→ **Your goal**
Each entry should be copied as it stands, leaving the pictures behind.

BEGIN Input data

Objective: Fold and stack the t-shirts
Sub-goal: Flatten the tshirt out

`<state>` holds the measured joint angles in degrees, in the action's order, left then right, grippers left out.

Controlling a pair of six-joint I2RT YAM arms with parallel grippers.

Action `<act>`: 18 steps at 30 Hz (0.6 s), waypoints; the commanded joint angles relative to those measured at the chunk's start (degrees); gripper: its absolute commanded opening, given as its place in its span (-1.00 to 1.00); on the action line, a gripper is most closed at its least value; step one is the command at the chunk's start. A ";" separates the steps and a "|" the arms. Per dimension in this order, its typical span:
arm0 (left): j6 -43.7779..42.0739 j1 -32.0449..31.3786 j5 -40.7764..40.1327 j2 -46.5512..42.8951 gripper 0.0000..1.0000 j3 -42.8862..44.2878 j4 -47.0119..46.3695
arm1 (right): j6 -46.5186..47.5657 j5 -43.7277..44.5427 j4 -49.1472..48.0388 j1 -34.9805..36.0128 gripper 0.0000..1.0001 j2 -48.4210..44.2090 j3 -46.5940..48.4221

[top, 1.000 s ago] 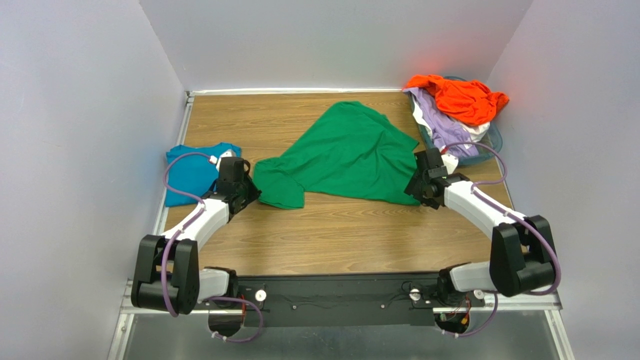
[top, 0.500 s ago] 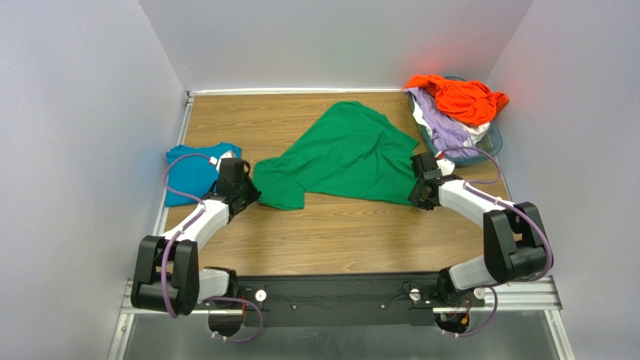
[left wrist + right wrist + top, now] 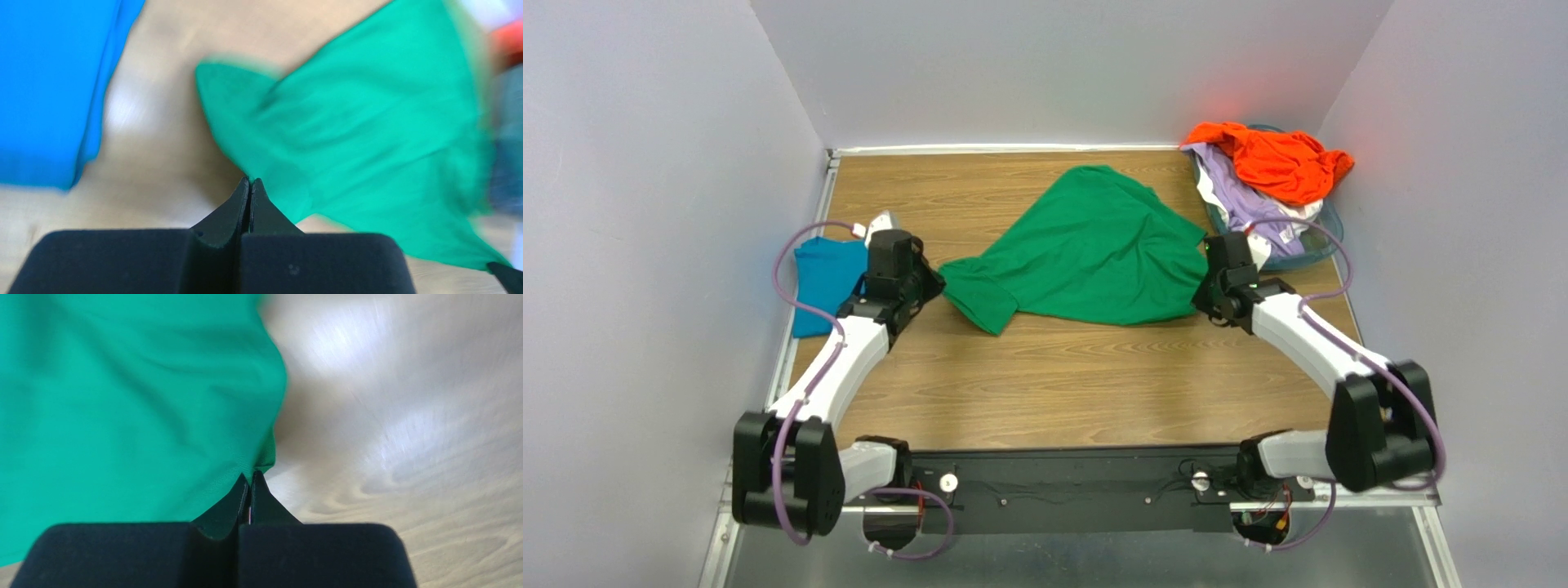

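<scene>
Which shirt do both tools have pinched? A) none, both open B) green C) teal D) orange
B: in the wrist views the left tool and the right tool are each shut on an edge of the green shirt.

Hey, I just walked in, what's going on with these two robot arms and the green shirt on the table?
Both arms are working on the green t-shirt, which lies rumpled in the middle of the table. The left arm has its jaws shut on the shirt's left edge, and the right arm has its jaws shut on the right edge. A blue t-shirt lies at the left side. More shirts, an orange t-shirt on top, are heaped in a basket at the far right corner. The green one is not yet folded.
</scene>
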<state>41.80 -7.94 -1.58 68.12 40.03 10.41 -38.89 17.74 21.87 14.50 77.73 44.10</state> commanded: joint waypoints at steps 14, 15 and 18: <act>-2.86 0.03 -5.89 -17.31 -1.00 35.72 4.00 | 10.85 -8.51 9.41 -0.35 -0.99 -19.63 31.21; -3.04 0.03 -6.15 -17.75 -1.00 37.12 4.17 | 11.12 -9.38 10.29 -0.35 -0.99 -20.07 32.70; -4.09 0.03 -7.03 -19.77 -1.00 43.45 5.23 | 12.35 -11.93 12.84 -0.35 -0.99 -21.57 39.56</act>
<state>40.16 -7.99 -5.93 50.87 78.24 14.96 -29.67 9.54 29.67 14.50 58.89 76.55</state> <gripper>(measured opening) 0.009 0.012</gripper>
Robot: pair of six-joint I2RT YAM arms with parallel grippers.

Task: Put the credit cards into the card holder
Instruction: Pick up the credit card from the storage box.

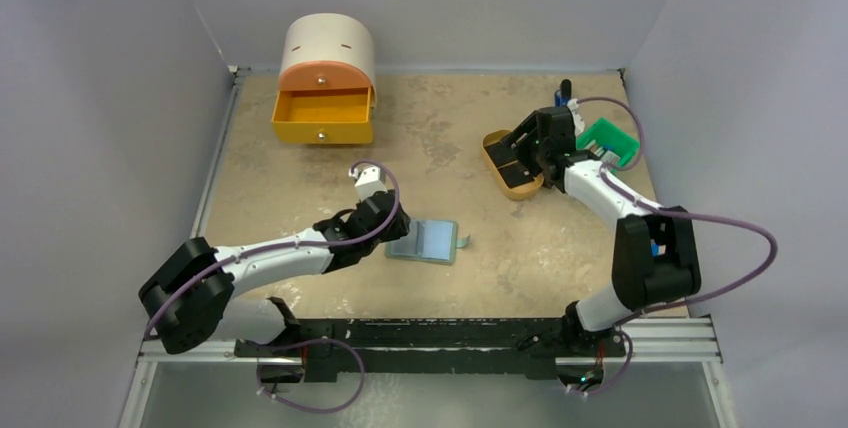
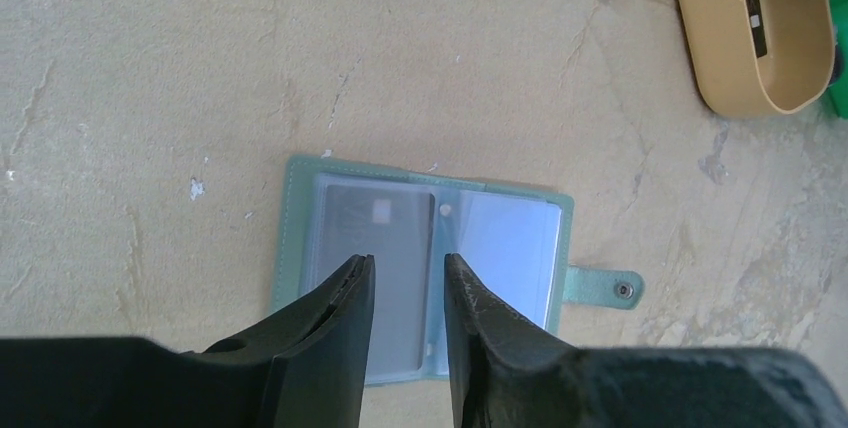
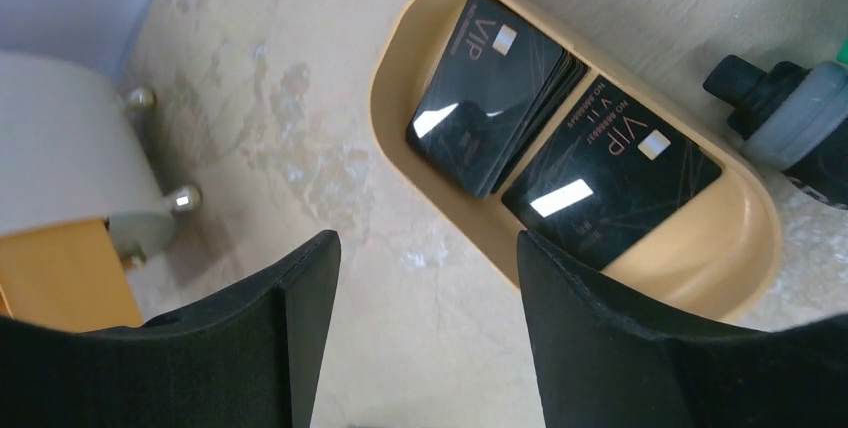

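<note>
Beige tabletop (image 1: 450, 138). Left hand (image 2: 408, 266), narrowly parted and empty, hovers above the open card holder (image 2: 500, 238). Right hand (image 3: 428, 248) gapes wide over stacked credit cards (image 3: 490, 88) in a tray (image 3: 720, 258) and could pinch several.

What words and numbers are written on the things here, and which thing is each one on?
"VIP": on the top black card of the stack in the tan oval tray.
"VIP": on the single black card beside that stack.
"NO" then a row of digits: along that single card's edge; digits too small to read.
Open grey-green card holder: no writing I can read.
</note>
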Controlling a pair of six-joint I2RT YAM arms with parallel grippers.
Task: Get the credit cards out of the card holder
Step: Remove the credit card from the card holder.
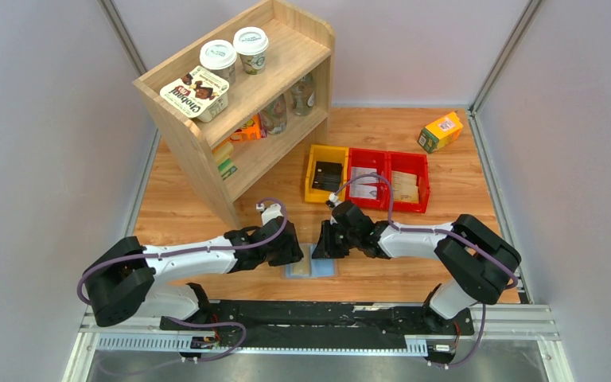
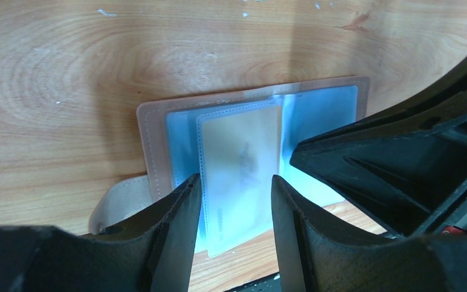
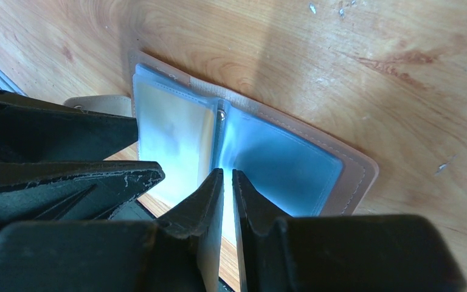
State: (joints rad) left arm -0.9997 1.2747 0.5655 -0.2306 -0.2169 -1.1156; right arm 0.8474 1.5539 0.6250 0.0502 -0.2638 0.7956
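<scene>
The card holder (image 1: 323, 268) lies open on the wooden table between my two grippers, its grey-blue clear pockets facing up and a taupe rim around them (image 2: 152, 131). A tan-yellow credit card (image 2: 243, 155) sits in a clear pocket leaf on the left panel; it also shows in the right wrist view (image 3: 173, 137). My left gripper (image 2: 234, 201) is open, and its fingers straddle the near end of that leaf. My right gripper (image 3: 228, 182) is almost fully closed, with a thin slit between the fingers. Its tips are down at the holder's spine (image 3: 222, 121). Other cards are hidden.
A wooden shelf (image 1: 239, 103) with cups and bottles stands at the back left. A yellow bin (image 1: 326, 171) and red bins (image 1: 390, 179) stand behind the grippers, and an orange-green carton (image 1: 440, 131) is at the back right. The black base rail (image 1: 310, 314) runs just below the holder.
</scene>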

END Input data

→ **Result of the exercise**
Objective: Fold and stack the t-shirts
Sub-goal: Flatten the tshirt out

`<state>` holds the measured joint angles in degrees, in the action's order, left then right, grippers left out.

Controlling a pair of six-joint I2RT YAM arms with parallel grippers.

Action `<act>`: 18 steps at 30 Hz (0.6 s), waypoints; the commanded joint angles relative to those measured at the chunk's start (degrees); gripper: its absolute commanded opening, given as its place in its span (-1.00 to 1.00); on the action line, a gripper is most closed at its least value; step one is the command at the chunk's start. A ";" separates the steps and a "|" the arms. Per dimension in this order, its typical span:
arm0 (left): j6 -43.7779..42.0739 j1 -32.0449..31.3786 j5 -40.7764..40.1327 j2 -46.5512..42.8951 gripper 0.0000..1.0000 j3 -42.8862..44.2878 j4 -47.0119..46.3695
arm1 (right): j6 -46.5186..47.5657 j5 -43.7277..44.5427 j4 -49.1472..48.0388 j1 -34.9805..36.0128 gripper 0.0000..1.0001 j2 -48.4210..44.2090 j3 -46.5940..48.4221

[top, 1.000 s ago] 
[top, 0.500 s ago] 
[left wrist + right wrist + top, now] 

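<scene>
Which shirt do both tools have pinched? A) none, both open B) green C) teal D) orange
B: in the wrist views the left tool and the right tool are each shut on an edge of the green shirt.

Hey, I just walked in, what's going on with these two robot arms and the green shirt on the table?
Both arms are working on the green t-shirt, which lies rumpled in the middle of the table. The left arm has its jaws shut on the shirt's left edge, and the right arm has its jaws shut on the right edge. A blue t-shirt lies at the left side. More shirts, an orange t-shirt on top, are heaped in a basket at the far right corner. The green one is not yet folded.
</scene>
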<state>41.80 -7.94 -1.58 68.12 40.03 10.41 -38.89 17.74 21.87 14.50 77.73 44.10</state> commanded: joint waypoints at steps 14, 15 and 18: <act>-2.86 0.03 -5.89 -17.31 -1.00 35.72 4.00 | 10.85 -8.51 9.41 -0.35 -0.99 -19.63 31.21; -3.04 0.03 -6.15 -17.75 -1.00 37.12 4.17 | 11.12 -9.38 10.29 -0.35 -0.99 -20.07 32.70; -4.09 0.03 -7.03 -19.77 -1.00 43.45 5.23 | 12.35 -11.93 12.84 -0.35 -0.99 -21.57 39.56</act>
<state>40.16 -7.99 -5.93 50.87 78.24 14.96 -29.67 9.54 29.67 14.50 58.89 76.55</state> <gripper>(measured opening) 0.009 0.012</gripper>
Robot: pair of six-joint I2RT YAM arms with parallel grippers.

Task: Put the credit cards into the card holder
Instruction: Pick up the credit card from the storage box.


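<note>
Beige tabletop (image 1: 450, 138). Left hand (image 2: 408, 266), narrowly parted and empty, hovers above the open card holder (image 2: 500, 238). Right hand (image 3: 428, 248) gapes wide over stacked credit cards (image 3: 490, 88) in a tray (image 3: 720, 258) and could pinch several.

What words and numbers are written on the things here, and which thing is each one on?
"VIP": on the top black card of the stack in the tan oval tray.
"VIP": on the single black card beside that stack.
"NO" then a row of digits: along that single card's edge; digits too small to read.
Open grey-green card holder: no writing I can read.
</note>
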Controlling a pair of six-joint I2RT YAM arms with parallel grippers.
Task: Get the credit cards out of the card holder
Step: Remove the credit card from the card holder.
State: (joints rad) left arm -0.9997 1.2747 0.5655 -0.2306 -0.2169 -1.1156; right arm 0.8474 1.5539 0.6250 0.0502 -0.2638 0.7956
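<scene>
The card holder (image 1: 323, 268) lies open on the wooden table between my two grippers, its grey-blue clear pockets facing up and a taupe rim around them (image 2: 152, 131). A tan-yellow credit card (image 2: 243, 155) sits in a clear pocket leaf on the left panel; it also shows in the right wrist view (image 3: 173, 137). My left gripper (image 2: 234, 201) is open, and its fingers straddle the near end of that leaf. My right gripper (image 3: 228, 182) is almost fully closed, with a thin slit between the fingers. Its tips are down at the holder's spine (image 3: 222, 121). Other cards are hidden.
A wooden shelf (image 1: 239, 103) with cups and bottles stands at the back left. A yellow bin (image 1: 326, 171) and red bins (image 1: 390, 179) stand behind the grippers, and an orange-green carton (image 1: 440, 131) is at the back right. The black base rail (image 1: 310, 314) runs just below the holder.
</scene>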

The response is complete as it stands.